Keep moving. While bed rest is the traditional recommendation for back sufferers, the latest research shows that movement is the key to preventing trauma from turning into chronic pain. Try to keep moving, within the limits of your level of pain. Investigate gentle exercises such a t’ai chi (a form of qigong). In one randomised controlled study, six weeks of t’ai chi significantly reduced the intensity of pain suffered by a group with chronic low back pain, compared with those given routine care. Pain was especially improved during the last week (Alt Ther Health Med, 1998; 4: 90-1). T’ai chi has only 20 movements which can be taught over a period of eight weeks. Yoga and Alexander Technique may also be beneficial.

Take supplements. The most important supplements for the treatment of chronic pain are the B-complex and C vitamins. The spine is surrounded by the watery cerebrospinal fluid, which, in healthy individuals, contains a higher concentration of these water soluble vitamins than is commonly found in the blood (Am J Clin Nutr, 1992; 56: 559-64). A combination of thiamine (B1), vitamin B6 and vitamin B12 has been shown to significantly improve symptoms for those complaining of severe pain (Neurosci Lett, 1988; 95: 192-7; Klin Wochenschr, 1990; 68: 116-20). In a study of back pain sufferers, this combination (100 mg B1, 200 mg B6 and 0.2 mg B12, each three times daily) was used over six months. Only 32 per cent of those taking the vitamins suffered relapses in back pain, compared to 60 per cent receiving the placebo (Ann NY Acad Sci, 1990, 585: 540-2).

Adequate vitamin C intake is necessary to maintain the integrity of spinal discs (Med Ann DC, 1964; 33: 274). Deficiency in copper and selenium may also be contributory factors in chronic pain; 90 to 100 mcg of selenium alone or in addition to 20 IU vitamin E, taken daily, has been shown to improve musculoskeletal complaints (NZ J Med, 1981; 93: 289-92)

Consider hydrotherapy. Spa treatment has been shown to improve the range of movement and intensity of pain (Aust J Physiother, 1995; 41: 205-8). In one study when patients were randomly assigned to either spa treatment or a control group, the spa group showed improvement of pain and mobility as well as a reduction in drug use.

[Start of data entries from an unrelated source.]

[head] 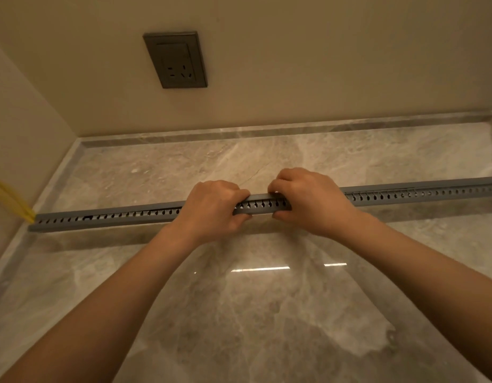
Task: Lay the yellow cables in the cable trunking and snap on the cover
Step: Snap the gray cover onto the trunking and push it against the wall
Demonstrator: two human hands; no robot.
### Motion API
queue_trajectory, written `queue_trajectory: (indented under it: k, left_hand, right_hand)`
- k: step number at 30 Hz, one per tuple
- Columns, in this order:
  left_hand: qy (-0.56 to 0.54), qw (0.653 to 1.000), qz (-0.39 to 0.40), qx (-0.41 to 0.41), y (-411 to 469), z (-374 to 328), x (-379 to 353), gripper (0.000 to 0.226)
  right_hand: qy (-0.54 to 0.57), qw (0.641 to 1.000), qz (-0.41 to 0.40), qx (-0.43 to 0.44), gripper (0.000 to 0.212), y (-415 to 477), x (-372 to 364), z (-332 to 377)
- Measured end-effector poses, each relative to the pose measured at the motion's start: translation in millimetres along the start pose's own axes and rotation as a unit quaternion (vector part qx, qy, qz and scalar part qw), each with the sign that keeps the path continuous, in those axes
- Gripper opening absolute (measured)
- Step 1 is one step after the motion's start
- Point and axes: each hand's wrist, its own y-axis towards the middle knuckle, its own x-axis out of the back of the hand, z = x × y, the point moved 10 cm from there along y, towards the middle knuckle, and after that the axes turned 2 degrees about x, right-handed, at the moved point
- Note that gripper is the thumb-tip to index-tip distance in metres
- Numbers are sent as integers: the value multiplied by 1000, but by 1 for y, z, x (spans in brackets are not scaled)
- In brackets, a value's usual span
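A long grey slotted cable trunking (115, 218) lies across the marble floor from the left wall to the right edge. Its grey cover (405, 187) sits along the top. My left hand (211, 211) and my right hand (308, 200) both grip the trunking near its middle, fingers curled over the cover and thumbs under the front side. Yellow cables (9, 199) come out of the trunking's left end and run up along the left wall. Whatever is inside the trunking is hidden.
A dark grey wall socket (175, 60) sits on the beige back wall above the floor. A marble skirting (267, 131) runs along the wall base. The glossy marble floor (253, 313) spreads in front of the trunking.
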Motion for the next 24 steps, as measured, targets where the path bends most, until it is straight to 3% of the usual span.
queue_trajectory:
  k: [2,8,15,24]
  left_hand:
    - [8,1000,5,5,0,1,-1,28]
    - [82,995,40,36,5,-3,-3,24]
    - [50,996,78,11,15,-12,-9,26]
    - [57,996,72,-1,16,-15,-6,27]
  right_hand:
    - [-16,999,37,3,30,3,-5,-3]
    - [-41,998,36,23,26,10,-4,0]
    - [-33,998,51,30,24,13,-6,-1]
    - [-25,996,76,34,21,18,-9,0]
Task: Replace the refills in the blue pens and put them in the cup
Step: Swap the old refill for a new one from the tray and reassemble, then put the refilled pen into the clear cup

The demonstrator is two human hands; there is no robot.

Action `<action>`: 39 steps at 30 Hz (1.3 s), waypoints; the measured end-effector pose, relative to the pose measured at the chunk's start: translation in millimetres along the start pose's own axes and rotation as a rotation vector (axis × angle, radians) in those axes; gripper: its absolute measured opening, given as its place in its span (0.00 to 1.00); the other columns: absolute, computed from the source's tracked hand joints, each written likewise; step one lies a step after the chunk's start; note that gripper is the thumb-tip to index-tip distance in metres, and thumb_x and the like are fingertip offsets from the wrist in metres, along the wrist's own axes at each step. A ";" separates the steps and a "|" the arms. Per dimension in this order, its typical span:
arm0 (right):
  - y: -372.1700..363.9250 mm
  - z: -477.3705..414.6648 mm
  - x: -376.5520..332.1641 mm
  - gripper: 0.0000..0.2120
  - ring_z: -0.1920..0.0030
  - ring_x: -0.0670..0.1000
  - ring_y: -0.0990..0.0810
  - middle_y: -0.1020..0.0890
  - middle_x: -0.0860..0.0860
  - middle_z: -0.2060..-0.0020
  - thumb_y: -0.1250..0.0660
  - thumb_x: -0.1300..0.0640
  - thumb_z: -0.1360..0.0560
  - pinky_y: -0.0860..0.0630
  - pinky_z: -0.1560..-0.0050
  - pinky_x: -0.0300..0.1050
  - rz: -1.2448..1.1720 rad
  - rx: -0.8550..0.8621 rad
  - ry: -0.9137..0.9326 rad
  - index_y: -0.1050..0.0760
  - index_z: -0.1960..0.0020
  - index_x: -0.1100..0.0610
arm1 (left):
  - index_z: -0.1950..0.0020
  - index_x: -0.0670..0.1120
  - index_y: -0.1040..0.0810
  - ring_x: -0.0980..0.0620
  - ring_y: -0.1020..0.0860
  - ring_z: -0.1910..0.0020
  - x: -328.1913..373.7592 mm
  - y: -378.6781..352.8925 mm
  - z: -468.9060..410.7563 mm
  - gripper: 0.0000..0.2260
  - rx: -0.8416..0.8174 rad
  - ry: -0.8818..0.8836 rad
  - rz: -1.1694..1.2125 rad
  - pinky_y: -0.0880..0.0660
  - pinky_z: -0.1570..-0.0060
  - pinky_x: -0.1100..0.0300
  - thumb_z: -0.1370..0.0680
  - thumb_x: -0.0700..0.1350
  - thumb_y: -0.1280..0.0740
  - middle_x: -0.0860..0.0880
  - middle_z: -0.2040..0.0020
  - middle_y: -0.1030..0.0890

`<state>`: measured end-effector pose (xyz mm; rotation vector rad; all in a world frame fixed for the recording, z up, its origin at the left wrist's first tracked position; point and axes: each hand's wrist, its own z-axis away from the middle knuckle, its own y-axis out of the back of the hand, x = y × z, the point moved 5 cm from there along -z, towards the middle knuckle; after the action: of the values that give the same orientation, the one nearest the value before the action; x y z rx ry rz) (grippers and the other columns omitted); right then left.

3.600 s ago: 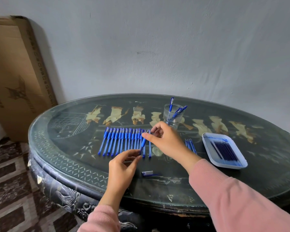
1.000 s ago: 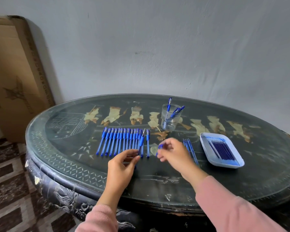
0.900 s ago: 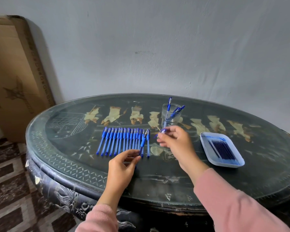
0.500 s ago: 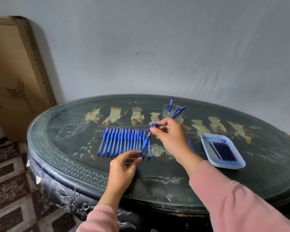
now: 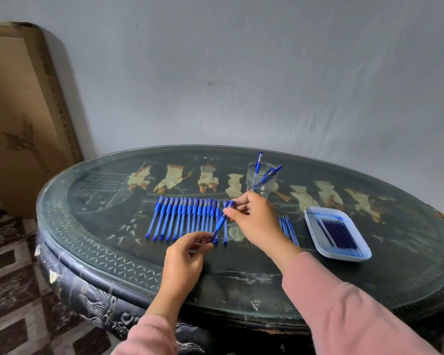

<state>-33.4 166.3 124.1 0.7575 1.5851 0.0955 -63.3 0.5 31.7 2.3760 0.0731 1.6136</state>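
One blue pen (image 5: 220, 222) is held tilted just above the table between both hands. My left hand (image 5: 183, 260) pinches its lower end, and my right hand (image 5: 254, 219) pinches the cap end near the top. A row of several blue pens (image 5: 185, 217) lies side by side on the table behind my left hand. A clear cup (image 5: 261, 179) with three blue pens in it stands behind my right hand. A white tray (image 5: 344, 253) with several dark refills sits at the right.
A few loose refills (image 5: 287, 228) lie between my right wrist and the tray. The round dark table (image 5: 113, 254) has a glass top with inlaid figures. A large cardboard box (image 5: 21, 119) leans on the wall at the left.
My right hand picked up a cap from the table, carried it to the pen held by my left hand and now holds it at the pen's top end. The left hand stayed put.
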 end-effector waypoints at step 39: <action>124.4 -77.2 -20.7 0.08 0.59 0.56 0.20 0.18 0.52 0.59 0.31 0.58 0.23 0.28 0.61 0.44 0.213 0.652 0.271 0.29 0.49 0.59 | 0.60 0.48 0.16 0.62 0.23 0.58 7.2 -5.7 3.5 0.07 -0.013 -0.117 -0.313 0.27 0.55 0.68 0.25 0.50 0.28 0.60 0.64 0.20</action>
<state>-53.9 280.5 216.0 1.4702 1.8049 -0.1828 -56.7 6.7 35.6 2.3050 0.3892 1.3245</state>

Spa treatment included a mixture of mineral baths, warm mud applications and high pressure showers, six days a week for three weeks.

Hypnotherapy. Pain management through hypnosis may also be an effective way of dealing with back pain for which no physical cause can be found (Pain, 1995; 60: 39-47). Hypnosis works by relieving stress and promoting relaxation. However, behavioural modifications can also be incorporated into each session.

Reduce caffeine. In one small study, back pain sufferers consumed more than twice the amount of caffeine daily than non sufferers. Caffeine consumption among men was 86 per cent greater than among women (Arch Phys Med Rehabil, 1997; 78: 61-3).

Quit smoking. Smoking may make the condition worse. While it is unlikely that smoking causes back pain, its known debilitating effect on the vascular system may make the condition worse in some individuals (Spine, 1993; 18: 35-40) particularly among men. Male smokers have a higher frequency of invertebral disc problems than female smokers, and both female and male smokers were found to have back pains more frequently than non smokers (Scand J Rehab Med, 1996; 28: 33-8).

Herbal help. Devil’s claw (Harpagophytum procumbens DC) has been shown to be more effective than long term drug treatment. It does not cure back pain, but acts as a supportive measure in reducing pain of different intensities in the back and legs (De Candolle Erfahrungsheilkunde, 1997; 46: 330-5). When applied on the skin, capsaicin, an alkaloid present in hot peppers, can block pain impulses (Pain, 1990; 41: 61-9; J Am Acad Dermatol, 1989; 21: 265-70).